YOUR OBJECTIVE: Would you repeat each line below exactly, without the pictures?
DATASET EXTRACT: Begin
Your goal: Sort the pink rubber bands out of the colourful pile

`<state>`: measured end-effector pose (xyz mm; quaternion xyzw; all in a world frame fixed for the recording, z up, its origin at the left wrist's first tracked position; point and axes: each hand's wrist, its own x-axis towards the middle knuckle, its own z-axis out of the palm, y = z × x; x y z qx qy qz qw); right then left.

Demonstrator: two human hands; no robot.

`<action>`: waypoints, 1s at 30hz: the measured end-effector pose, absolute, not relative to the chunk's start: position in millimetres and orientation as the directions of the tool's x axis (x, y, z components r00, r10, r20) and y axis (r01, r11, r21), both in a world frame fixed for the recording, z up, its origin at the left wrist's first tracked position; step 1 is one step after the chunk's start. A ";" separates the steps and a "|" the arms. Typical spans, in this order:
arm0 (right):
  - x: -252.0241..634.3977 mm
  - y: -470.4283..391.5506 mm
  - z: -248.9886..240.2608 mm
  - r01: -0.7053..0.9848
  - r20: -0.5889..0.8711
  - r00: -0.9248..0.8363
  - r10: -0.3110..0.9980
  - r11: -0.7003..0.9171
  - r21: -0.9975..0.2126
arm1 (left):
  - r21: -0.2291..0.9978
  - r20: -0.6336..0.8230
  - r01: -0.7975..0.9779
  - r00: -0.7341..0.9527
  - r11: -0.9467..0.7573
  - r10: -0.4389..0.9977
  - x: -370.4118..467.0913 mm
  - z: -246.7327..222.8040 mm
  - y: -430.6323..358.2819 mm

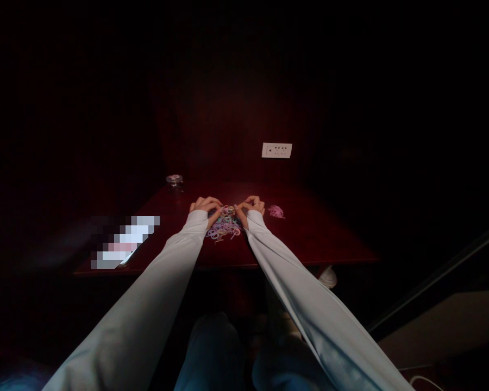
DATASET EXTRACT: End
SOLUTION TO THE PROBLEM:
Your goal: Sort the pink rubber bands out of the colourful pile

`<state>`: measured end-effector pose (xyz mm; quaternion xyzw; all in a world frame fixed for the recording, z up, its origin at the left wrist's first tracked position; point and axes: each hand's wrist, its own x-axis towards the middle knuckle, its own z-axis out of the palm, y = z × x; x y z qx qy qz qw); right then left.

Demonstrator: two human hands; no robot.

`<action>`: waypoints, 1s at 30hz: the measured end-effector pose, absolute, not relative to the chunk's start: position in millimetres and orientation as the directions of the tool's x axis (x, y, z components r00, r10, r20) and y axis (r01, r11, r21), both in a world frame fixed for the recording, z up, its origin at the left wrist's first tracked position; step 1 is one step after the chunk's start. A ";" separates the steps and a "|" the arms. Typical spans, in this order:
arm0 (right):
  - x: -252.0241..634.3977 mm
  - y: -470.4283..391.5506 mm
  - z: -248.9886..240.2608 mm
  - r01: -0.7053..0.9848
  - r20: -0.5889..0.8711
  - r00: -0.9248..0.8363
  - r10: -0.3110..0.9980
  - r11: -0.7003..0.9171
  - r21: -0.9975..0.2126
arm1 (left):
  - r21: -0.2291..0.9978
  - r20: -0.6336..0.8230
  - r01: -0.7975..0.9779
  - r00: -0.7341..0.9527
  - r11: -0.9467..0.7573
  - r10: -0.4389..0.9977
  - x: -370.4118..467.0913 mm
  - z: -246.7327..222.8040 mm
  - y: -430.6323..358.2819 mm

What was requested is fully covered by this answer.